• **Try it**
Give the number of lines in this listing that contain the word "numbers", and nothing else.

• **Supplied information**
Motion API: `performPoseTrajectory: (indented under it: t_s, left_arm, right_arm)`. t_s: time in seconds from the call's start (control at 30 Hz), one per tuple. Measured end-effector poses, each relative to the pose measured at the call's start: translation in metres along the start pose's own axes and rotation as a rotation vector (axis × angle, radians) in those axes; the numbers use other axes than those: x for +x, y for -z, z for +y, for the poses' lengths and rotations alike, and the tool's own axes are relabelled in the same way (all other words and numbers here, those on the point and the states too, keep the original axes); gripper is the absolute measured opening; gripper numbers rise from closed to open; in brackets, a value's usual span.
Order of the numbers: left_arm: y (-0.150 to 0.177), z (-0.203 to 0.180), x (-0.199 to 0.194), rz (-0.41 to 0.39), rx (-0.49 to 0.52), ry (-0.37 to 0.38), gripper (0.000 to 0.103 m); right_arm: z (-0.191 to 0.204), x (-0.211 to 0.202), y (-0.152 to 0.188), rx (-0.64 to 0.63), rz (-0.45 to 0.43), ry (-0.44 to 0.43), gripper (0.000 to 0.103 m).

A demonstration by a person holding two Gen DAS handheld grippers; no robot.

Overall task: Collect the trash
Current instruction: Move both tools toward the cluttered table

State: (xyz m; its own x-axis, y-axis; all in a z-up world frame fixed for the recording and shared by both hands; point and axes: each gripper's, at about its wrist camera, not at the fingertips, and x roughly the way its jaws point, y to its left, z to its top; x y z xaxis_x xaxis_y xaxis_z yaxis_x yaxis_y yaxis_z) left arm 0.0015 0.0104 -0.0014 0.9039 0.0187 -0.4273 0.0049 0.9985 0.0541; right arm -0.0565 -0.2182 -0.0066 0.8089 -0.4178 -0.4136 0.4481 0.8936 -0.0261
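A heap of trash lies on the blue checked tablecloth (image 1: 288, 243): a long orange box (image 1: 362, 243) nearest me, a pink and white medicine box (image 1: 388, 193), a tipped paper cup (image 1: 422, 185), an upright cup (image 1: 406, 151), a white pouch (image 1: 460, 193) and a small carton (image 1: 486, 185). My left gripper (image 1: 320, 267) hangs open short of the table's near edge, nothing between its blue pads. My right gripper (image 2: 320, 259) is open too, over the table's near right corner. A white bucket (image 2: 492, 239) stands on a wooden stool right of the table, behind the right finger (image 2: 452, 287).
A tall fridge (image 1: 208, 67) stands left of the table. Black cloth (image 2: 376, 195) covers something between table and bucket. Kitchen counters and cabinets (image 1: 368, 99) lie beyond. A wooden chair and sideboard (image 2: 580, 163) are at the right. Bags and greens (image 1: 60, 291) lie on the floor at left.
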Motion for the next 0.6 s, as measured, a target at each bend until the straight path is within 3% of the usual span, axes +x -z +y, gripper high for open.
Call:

• **Response to this task**
2